No pictures, please. Output the lines from the start of the data through the line that contains "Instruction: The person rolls", both included, exactly as they stand.

== Provided records

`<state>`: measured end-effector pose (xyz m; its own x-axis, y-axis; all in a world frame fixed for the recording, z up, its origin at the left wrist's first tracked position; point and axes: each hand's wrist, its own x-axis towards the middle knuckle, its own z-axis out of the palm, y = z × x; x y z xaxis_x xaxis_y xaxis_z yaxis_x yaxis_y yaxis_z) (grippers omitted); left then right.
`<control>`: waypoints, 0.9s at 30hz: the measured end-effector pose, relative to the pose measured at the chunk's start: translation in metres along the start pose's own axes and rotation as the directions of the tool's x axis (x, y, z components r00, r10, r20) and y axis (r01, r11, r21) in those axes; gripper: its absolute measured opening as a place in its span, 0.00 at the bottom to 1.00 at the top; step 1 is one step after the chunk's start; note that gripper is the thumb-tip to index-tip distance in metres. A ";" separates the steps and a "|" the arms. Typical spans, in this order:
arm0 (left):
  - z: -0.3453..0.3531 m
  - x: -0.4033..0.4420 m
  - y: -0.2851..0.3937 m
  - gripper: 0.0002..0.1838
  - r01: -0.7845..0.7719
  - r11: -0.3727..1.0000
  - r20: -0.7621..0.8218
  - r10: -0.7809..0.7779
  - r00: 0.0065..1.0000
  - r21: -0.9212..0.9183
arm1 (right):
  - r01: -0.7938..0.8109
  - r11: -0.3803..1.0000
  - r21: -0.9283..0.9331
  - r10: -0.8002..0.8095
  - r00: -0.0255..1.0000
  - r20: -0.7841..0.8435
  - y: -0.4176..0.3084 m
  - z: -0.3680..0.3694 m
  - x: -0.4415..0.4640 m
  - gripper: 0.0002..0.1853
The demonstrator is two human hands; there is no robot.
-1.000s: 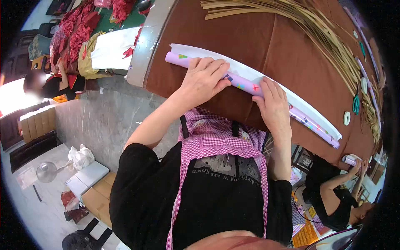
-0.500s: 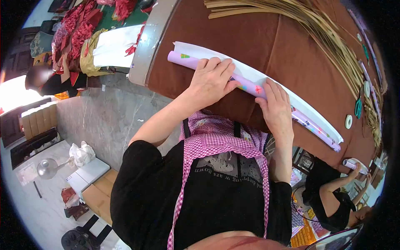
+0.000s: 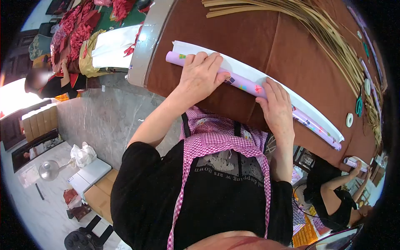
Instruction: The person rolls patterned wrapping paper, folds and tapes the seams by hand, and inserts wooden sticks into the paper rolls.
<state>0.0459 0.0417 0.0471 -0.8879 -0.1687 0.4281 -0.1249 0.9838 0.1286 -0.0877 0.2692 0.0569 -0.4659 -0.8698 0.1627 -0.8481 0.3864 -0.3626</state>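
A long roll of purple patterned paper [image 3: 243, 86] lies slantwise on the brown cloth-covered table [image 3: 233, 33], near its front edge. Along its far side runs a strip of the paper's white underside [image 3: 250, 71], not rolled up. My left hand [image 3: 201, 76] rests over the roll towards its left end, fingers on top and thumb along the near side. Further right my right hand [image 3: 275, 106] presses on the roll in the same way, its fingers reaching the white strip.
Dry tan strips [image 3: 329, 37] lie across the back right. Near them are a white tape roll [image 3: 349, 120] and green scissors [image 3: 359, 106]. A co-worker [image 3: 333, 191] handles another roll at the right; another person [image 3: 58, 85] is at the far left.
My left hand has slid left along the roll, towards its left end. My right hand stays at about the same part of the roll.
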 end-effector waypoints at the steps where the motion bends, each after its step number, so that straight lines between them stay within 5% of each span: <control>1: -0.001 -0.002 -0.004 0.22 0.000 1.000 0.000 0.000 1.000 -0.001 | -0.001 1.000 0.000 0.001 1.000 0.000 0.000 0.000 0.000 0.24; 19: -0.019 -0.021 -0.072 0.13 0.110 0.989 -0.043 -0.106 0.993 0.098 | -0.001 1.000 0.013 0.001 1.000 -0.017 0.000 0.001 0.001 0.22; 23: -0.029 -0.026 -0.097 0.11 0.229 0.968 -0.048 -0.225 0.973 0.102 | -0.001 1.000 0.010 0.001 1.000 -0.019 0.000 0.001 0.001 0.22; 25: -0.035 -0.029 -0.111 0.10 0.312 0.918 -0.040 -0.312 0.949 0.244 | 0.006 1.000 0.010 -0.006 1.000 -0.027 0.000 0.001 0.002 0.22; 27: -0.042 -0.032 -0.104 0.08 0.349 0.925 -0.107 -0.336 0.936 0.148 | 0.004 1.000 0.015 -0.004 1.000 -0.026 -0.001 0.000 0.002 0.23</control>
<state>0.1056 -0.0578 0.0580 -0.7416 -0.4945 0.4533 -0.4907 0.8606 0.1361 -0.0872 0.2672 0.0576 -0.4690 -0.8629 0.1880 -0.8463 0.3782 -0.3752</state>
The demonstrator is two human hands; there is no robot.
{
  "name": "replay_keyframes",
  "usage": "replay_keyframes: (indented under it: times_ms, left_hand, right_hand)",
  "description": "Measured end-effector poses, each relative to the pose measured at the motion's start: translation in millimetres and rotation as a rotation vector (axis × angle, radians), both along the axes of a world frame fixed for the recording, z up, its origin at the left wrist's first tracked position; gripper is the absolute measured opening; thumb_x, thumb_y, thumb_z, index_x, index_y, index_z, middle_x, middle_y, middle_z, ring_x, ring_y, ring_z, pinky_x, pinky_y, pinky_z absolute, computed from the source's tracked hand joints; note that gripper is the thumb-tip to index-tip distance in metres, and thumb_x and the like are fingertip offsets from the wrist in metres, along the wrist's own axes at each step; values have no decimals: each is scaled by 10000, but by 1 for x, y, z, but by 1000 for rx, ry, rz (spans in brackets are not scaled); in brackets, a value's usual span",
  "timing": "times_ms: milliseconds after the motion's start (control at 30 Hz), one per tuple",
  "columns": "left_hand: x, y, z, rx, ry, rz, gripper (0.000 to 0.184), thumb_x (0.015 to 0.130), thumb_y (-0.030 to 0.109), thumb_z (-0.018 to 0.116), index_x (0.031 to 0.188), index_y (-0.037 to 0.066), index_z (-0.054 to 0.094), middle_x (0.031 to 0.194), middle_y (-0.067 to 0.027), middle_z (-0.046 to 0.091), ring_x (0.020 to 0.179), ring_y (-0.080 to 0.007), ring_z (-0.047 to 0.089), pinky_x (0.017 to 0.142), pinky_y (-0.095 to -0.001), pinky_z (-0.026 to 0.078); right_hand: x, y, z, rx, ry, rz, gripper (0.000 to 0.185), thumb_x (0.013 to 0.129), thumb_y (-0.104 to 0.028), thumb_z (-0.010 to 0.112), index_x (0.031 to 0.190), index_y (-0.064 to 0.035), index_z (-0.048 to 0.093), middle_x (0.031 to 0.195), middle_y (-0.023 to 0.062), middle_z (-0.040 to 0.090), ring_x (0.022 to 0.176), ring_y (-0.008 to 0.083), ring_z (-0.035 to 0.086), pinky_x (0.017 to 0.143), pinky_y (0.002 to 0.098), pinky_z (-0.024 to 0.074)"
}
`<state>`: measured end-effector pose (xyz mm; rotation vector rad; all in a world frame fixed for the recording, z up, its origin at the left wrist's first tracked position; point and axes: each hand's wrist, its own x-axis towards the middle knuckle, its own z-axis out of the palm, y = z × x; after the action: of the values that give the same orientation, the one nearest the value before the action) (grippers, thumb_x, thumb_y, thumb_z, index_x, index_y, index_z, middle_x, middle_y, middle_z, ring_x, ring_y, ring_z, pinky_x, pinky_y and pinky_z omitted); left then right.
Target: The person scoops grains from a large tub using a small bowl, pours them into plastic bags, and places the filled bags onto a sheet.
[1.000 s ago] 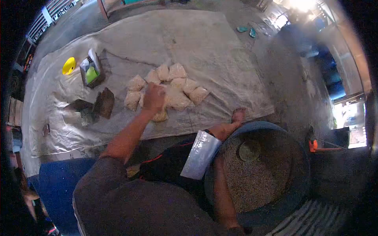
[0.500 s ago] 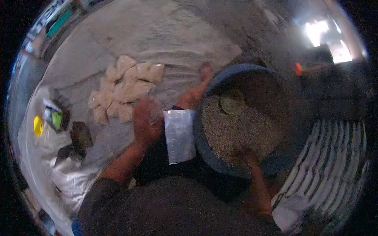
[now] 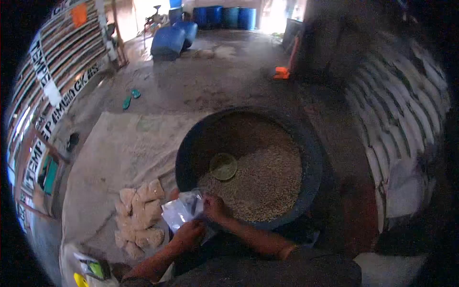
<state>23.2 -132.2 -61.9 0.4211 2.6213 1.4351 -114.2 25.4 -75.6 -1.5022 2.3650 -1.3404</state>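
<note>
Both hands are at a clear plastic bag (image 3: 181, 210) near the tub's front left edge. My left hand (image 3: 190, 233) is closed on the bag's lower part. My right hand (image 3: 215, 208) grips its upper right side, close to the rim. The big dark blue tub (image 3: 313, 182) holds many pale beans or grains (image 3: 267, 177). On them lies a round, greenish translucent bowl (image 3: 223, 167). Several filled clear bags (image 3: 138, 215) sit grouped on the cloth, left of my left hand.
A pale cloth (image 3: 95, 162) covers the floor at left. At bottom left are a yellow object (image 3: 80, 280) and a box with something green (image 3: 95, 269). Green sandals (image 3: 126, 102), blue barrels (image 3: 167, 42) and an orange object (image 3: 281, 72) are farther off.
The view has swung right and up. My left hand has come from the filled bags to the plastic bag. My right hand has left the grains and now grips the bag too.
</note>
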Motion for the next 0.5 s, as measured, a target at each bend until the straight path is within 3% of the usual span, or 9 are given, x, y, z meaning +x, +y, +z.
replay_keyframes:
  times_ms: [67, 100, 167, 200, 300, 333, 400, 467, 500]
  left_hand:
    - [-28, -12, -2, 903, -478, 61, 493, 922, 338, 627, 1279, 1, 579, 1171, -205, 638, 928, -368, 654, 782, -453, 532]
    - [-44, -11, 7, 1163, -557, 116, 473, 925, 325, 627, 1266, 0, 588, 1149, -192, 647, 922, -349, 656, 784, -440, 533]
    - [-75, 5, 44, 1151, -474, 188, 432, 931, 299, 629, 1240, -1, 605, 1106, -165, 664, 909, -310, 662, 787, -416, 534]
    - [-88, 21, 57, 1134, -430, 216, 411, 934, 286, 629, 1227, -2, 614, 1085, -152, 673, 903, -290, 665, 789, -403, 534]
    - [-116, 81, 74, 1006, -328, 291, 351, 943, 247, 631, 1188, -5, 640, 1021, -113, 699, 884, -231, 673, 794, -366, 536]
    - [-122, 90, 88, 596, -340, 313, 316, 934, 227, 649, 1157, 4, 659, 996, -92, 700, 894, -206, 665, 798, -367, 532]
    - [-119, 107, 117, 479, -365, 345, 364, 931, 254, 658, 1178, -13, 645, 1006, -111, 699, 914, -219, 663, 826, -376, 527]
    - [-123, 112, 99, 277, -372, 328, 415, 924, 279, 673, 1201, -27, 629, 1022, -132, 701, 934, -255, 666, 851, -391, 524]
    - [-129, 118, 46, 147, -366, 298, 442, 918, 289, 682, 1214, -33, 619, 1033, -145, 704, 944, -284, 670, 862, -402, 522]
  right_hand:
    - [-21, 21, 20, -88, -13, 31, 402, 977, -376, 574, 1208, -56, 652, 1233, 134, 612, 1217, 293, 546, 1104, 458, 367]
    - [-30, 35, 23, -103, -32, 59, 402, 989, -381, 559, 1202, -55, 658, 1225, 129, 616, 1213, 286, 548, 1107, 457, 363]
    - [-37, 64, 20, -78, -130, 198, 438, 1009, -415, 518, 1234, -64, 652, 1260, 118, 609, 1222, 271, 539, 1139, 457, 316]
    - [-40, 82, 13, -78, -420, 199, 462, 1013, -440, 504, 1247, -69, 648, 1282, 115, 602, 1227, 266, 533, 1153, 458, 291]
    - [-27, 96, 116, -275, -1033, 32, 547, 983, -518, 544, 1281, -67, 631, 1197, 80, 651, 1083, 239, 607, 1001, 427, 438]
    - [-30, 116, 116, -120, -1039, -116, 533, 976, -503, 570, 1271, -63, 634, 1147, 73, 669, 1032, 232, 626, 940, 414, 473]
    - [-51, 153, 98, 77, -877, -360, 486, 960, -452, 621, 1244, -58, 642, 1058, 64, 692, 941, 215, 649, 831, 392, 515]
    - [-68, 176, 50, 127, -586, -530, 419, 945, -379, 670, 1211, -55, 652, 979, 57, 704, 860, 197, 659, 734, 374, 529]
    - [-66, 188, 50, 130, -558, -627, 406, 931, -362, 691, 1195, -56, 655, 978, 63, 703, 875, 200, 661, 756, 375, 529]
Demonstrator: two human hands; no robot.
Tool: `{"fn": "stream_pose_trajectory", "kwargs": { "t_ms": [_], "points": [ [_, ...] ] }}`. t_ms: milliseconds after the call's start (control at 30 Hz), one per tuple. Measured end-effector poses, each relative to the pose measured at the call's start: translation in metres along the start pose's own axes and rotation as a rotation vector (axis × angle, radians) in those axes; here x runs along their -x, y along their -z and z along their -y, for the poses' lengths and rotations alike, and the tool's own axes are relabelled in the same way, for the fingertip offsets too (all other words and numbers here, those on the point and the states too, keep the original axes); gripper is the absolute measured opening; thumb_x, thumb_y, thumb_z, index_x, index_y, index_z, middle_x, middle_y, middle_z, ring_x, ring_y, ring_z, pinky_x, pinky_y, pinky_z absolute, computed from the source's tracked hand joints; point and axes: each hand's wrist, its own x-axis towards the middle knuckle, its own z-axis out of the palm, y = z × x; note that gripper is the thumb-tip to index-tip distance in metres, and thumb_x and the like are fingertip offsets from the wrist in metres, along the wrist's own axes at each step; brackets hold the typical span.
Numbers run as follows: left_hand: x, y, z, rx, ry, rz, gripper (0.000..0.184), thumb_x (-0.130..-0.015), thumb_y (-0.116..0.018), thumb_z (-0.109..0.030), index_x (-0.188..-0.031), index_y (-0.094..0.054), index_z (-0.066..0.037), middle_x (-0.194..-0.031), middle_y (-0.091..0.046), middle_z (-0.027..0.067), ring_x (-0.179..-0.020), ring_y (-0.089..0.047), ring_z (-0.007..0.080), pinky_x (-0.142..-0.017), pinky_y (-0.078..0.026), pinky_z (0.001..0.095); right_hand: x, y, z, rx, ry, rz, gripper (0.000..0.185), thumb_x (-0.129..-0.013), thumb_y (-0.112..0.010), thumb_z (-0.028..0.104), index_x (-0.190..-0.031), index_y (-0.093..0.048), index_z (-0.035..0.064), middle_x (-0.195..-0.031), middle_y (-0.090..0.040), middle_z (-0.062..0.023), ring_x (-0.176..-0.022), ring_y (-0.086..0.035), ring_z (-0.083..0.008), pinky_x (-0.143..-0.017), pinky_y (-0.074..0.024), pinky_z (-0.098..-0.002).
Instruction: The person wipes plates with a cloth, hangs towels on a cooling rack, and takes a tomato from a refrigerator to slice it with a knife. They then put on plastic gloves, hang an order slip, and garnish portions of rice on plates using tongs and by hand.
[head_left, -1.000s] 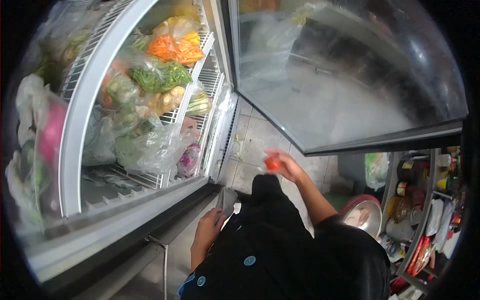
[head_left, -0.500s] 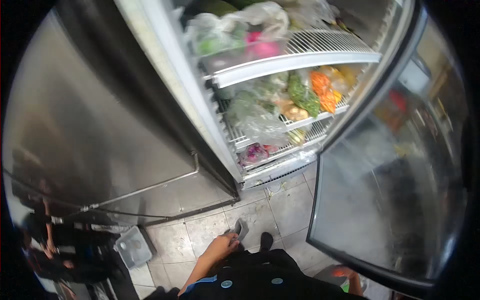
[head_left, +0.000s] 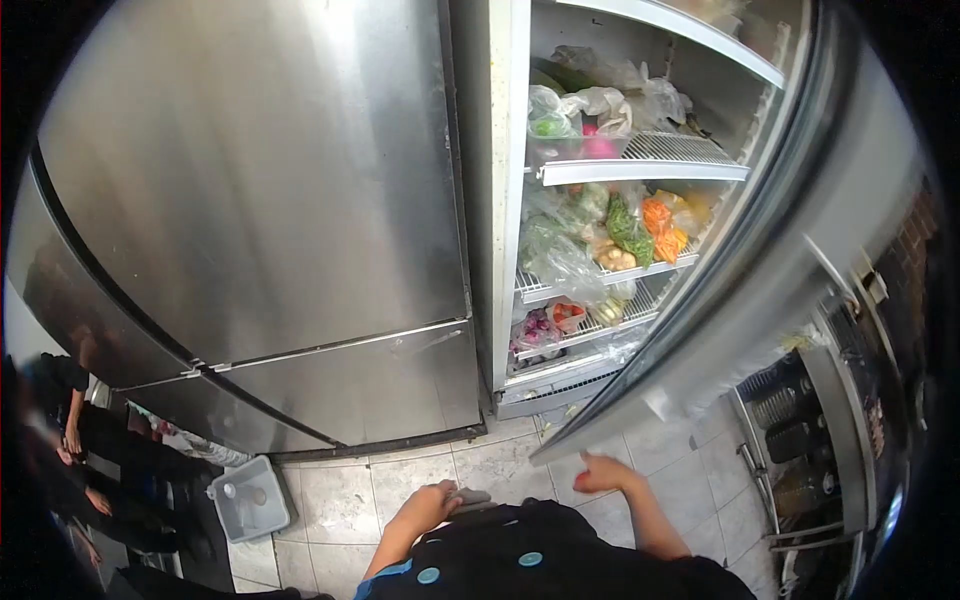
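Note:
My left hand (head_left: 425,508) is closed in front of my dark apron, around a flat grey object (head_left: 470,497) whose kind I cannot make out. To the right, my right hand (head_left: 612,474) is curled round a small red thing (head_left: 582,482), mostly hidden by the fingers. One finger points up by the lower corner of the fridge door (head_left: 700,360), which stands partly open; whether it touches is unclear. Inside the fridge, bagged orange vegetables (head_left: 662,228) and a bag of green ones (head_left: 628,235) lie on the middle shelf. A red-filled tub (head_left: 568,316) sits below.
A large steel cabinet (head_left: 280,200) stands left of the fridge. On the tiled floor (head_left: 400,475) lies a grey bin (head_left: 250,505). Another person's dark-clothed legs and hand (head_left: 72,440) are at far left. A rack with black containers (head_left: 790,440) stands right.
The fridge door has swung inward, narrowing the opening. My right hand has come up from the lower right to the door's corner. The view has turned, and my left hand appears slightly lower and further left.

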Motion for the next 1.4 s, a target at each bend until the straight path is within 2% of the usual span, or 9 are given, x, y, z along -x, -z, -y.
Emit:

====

(Exercise result):
`<state>`: measured end-effector pose (xyz m; its own x-axis, y-axis; all in a world frame fixed for the recording, z up, its origin at the left wrist's first tracked position; point and axes: each hand's wrist, its own x-axis towards the middle knuckle, its own z-axis out of the palm, y = z × x; x y z xaxis_x xaxis_y xaxis_z yaxis_x yaxis_y yaxis_z) (grippers omitted); left then right.
`<control>`: waypoints, 0.9s at 30hz: the measured end-effector pose, relative to the pose measured at the chunk's start: translation in metres along the start pose's own axes and rotation as the directions of the tool's x axis (x, y, z components r00, r10, r20) and y axis (r01, r11, r21) in those axes; gripper: its absolute measured opening as a place in its span, 0.00 at the bottom to 1.00 at the top; step 1 is one step after the chunk's start; note that gripper is the thumb-tip to index-tip distance in metres. A ";" separates the steps and a "|" the arms. Typical spans, in this order:
arm0 (left):
  - z: -0.3453..0.3531 m
  - x: -0.4033..0.4420 m
  - y: -0.2851..0.3937 m
  - gripper: 0.0002..0.1838
  - r01: -0.7845..0.7719
  - r11: -0.3727..1.0000
  - r20: -0.7621..0.8218
  - r10: -0.7809..0.7779
  - r00: 0.0065..1.0000
  - r21: -0.9212..0.9183
arm1 (right):
  - r01: -0.7938..0.8109
  - r11: -0.3803..1.0000
  - r21: -0.9283..0.9331
  - r10: -0.8002..0.8095
  - r00: -0.0255..1.0000
  - r20: -0.7841..0.8435
  - y: -0.4176..0.3084 m
  - z: -0.3680..0.3694 m
  - x: -0.4415..0.4640 m
  - gripper: 0.0002..0.1853
The demonstrator is two human hands; there is no robot.
-1.000s: 
-0.500s: 
+0.000s: 
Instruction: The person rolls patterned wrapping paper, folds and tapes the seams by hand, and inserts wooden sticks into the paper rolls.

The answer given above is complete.